You may resent their behavior, but for your son's sake it will be up to you to sacrifice and make more of an effort. I'd ask your husband about their behavior- maybe they are uncomfortable with him because he seems so fragile, or maybe they are picking up on your vibes and are simply uncomfortable being around you right now. Ask your husband what's up with them. You could offer to meet them somewhere- everyone has to eat after all. If your husband is supportive then maybe he can discuss the concerns with them.

If your reasons are truly out of concern for your baby, no, I do not think it is wrong for you not to want your baby over at your in-laws house. But if your reasons are more so because you are upset with your in-laws, either because of their behavior towards you or because they haven't "made the effort" to come and see the baby at your parents' house, then yes, I think you could make an effort to let them see the baby on their own turf.

I obviously don't know your family, but I would venture a guess that if you lived in your own house, this would not be an issue. I think it's probably more related to you living with your parents and your in-law's feeling like that's not really "neutral" territory. They might be thinking "Why do your parents get to spend all the time with the baby and you won't even make the effort to take the baby to see them?" I mean, let's face it, your parents don't have to go further than a few feet out their bedroom door to see their grandbaby every single day. Is it fair to expect the other grandparents not to be a little jealous of that arrangement?

I mean, maybe they don't really care, but it's just hard to say one way or the other. I think it would be a nice gesture to take the baby over to their house, even if just for one visit. They probably won't ever feel comfortable going to your parents' house if they don't already, but you can't really hold that against them. Families are funny that way. My mom went to my mother-in-law's house on several occasions over the years before my MIL passed away, but I don't think my mother-in-law went to my mother's house even one time in the 16 years they knew each other, even though she was invited on many occasions.

I hope you are able to find a way to work around your reservations regarding your in-laws. Babies need lots of love and most grandmas and grandpas have lots of love to give.

Blessings,
N.

While you have the right to control whatever you wish about your children, it sounds to me like you have issues with your in-laws. Your husband's parents didn't even come to the baby shower when they were invited? Did they come to your wedding? Are you feuding with your sister and brothers in law? Were they not welcoming when you first met them and it went downhill from there? Sounds to me as if this issue has been cooking for quite a while and the baby brought it to a boiling point.

What does your husband think of your relationship with his parents and siblings? Is he stuck in the middle of a bad situation with you feuding with his parents and siblings?

Are you setting them up for failure to "live up to your standards" therefore you can feel superior and "right" to deny them access to their grandchildren? What started the "bad blood" between you and your inlaws? That is where you need to start to improve your relatonship with them, if you truly wish to improve it and not just have more justification for carrying on as you are now.

There are three sides to every difficulty between two people. One side, the other side, and the truth. Have you asked them why they want the baby there and not them coming to visit in your home. Have you made them uncomfortable in your home?

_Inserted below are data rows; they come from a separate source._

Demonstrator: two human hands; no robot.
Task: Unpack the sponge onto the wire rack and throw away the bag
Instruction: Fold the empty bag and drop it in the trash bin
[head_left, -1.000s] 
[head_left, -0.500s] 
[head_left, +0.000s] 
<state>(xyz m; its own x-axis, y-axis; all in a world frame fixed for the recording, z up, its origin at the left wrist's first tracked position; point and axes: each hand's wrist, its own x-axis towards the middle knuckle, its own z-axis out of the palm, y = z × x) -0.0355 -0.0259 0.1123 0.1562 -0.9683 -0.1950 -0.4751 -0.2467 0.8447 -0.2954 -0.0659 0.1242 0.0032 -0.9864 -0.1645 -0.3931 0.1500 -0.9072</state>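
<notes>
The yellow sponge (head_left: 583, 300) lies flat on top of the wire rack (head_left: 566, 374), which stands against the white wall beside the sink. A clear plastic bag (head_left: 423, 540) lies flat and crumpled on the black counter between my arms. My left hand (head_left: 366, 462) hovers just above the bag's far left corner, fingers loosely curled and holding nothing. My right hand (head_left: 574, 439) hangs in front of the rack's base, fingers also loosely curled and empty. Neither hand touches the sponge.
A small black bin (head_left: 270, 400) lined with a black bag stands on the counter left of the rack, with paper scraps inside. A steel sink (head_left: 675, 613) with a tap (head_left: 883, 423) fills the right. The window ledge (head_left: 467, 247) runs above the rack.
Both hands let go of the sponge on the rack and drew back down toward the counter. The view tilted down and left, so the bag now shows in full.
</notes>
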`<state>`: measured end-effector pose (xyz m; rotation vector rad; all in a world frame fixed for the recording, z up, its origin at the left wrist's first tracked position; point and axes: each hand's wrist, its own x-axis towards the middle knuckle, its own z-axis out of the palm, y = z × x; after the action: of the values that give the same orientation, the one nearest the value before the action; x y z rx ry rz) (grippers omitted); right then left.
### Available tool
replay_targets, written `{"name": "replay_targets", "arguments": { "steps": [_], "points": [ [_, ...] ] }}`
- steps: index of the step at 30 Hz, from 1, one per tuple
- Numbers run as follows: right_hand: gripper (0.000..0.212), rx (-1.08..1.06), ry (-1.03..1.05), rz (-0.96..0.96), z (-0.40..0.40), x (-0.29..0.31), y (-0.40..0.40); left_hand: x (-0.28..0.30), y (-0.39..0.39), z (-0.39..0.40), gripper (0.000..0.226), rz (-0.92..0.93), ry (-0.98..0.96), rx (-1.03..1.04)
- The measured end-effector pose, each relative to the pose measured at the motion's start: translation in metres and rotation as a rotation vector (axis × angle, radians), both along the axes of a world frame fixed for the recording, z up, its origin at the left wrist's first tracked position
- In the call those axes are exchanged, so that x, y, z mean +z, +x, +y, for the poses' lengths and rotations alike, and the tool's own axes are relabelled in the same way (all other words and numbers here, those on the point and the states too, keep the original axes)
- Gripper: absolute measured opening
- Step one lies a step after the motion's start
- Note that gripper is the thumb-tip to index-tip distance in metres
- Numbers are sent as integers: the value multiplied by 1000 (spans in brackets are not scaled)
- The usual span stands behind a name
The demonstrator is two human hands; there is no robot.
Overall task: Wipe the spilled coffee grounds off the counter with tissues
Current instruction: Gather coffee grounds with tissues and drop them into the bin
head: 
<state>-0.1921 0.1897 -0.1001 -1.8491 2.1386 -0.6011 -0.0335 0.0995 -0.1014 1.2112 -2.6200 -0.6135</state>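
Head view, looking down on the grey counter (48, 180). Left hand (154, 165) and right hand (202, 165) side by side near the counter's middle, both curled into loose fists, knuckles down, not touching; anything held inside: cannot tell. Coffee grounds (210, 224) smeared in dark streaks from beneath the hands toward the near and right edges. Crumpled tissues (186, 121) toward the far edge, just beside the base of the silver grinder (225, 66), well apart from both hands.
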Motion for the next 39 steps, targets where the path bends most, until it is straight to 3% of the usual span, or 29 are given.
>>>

I would just communicate how you feel. I would go ahead and bring over the baby to take the high road for a short visit. Then I would tell them that if they want to see him again that it would be nice if they could come to you. I would also maybe have everyone over for dinner and let the family see your baby. If you keep showing you are making an effort and keep inviting them over it will be easier on you when you have that talk with the in laws.